BSG"s Albumin and IgG Removal Kits offer many such options:

• The "PLUS" products substantially deplete Immunoglobulins through separations at the protein level.
• The variable regions of Immunoglobulins are extremely heterogeneous, generating a background noise across the full LC gradient. On-bead digestion (BASP™) with AlbuVoid™ substantially reduces the influence of such Ig peptide features. So in addition to workflow simplicity, BASP™ can be advantageous utilized in targeted proteomic workflows whenever the target proteins do not require strong denaturing conditions.
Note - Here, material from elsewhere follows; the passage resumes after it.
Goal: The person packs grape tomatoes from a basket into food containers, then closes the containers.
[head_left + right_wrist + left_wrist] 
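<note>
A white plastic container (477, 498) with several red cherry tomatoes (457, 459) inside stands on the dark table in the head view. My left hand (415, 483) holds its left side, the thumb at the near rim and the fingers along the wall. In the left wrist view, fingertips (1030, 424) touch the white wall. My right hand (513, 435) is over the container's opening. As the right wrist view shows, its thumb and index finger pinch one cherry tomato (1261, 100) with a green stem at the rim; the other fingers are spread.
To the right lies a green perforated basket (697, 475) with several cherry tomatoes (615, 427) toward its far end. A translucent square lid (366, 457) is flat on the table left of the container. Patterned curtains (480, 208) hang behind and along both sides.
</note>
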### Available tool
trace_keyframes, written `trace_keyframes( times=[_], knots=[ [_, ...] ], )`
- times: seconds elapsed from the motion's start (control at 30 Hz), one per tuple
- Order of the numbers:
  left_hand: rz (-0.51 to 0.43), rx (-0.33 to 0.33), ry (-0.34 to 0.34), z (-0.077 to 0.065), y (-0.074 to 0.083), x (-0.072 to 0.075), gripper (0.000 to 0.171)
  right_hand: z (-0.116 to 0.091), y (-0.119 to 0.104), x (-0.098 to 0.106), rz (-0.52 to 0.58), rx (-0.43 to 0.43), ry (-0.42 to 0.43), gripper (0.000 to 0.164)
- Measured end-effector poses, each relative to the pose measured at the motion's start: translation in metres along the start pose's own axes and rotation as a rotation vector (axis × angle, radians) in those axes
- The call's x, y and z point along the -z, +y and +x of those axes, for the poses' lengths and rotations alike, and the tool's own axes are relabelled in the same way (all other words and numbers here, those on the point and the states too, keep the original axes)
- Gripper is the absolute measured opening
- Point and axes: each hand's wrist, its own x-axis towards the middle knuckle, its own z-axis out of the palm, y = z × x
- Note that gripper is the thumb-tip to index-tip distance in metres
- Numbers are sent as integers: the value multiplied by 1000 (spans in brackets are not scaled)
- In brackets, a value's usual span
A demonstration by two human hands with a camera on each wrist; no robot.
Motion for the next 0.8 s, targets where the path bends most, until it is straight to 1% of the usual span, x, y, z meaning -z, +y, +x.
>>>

• With the exception of Immunoglobulins whereby FASP generates many more spectral features, both strong denaturing conditions (FASP) and on-bead digest (BASP™) conditions produce similar protein profiles.
• Both Apolipoproteins and heavily glycosylated proteins (i.e., α1-Acid Glycoprotein) bind poorly to AlbuVoid™. For quantitative studies within these classes of proteins, AlbuSorb™ PLUS is recommended.
• The Complement sub-proteome is especially enriched by AlbuVoid™ PLUS. The digest conditions may bias towards one or more functional sub-populations, likely due to conformational transitions and protein-protein interactions (i.e., Factor Bb, Properdin) that occur upon activation. This needs further investigation.
• The low abundance sub-proteome is enriched 5+ fold with AlbuVoid™ and 4+ fold with AlbuSorb™ PLUS.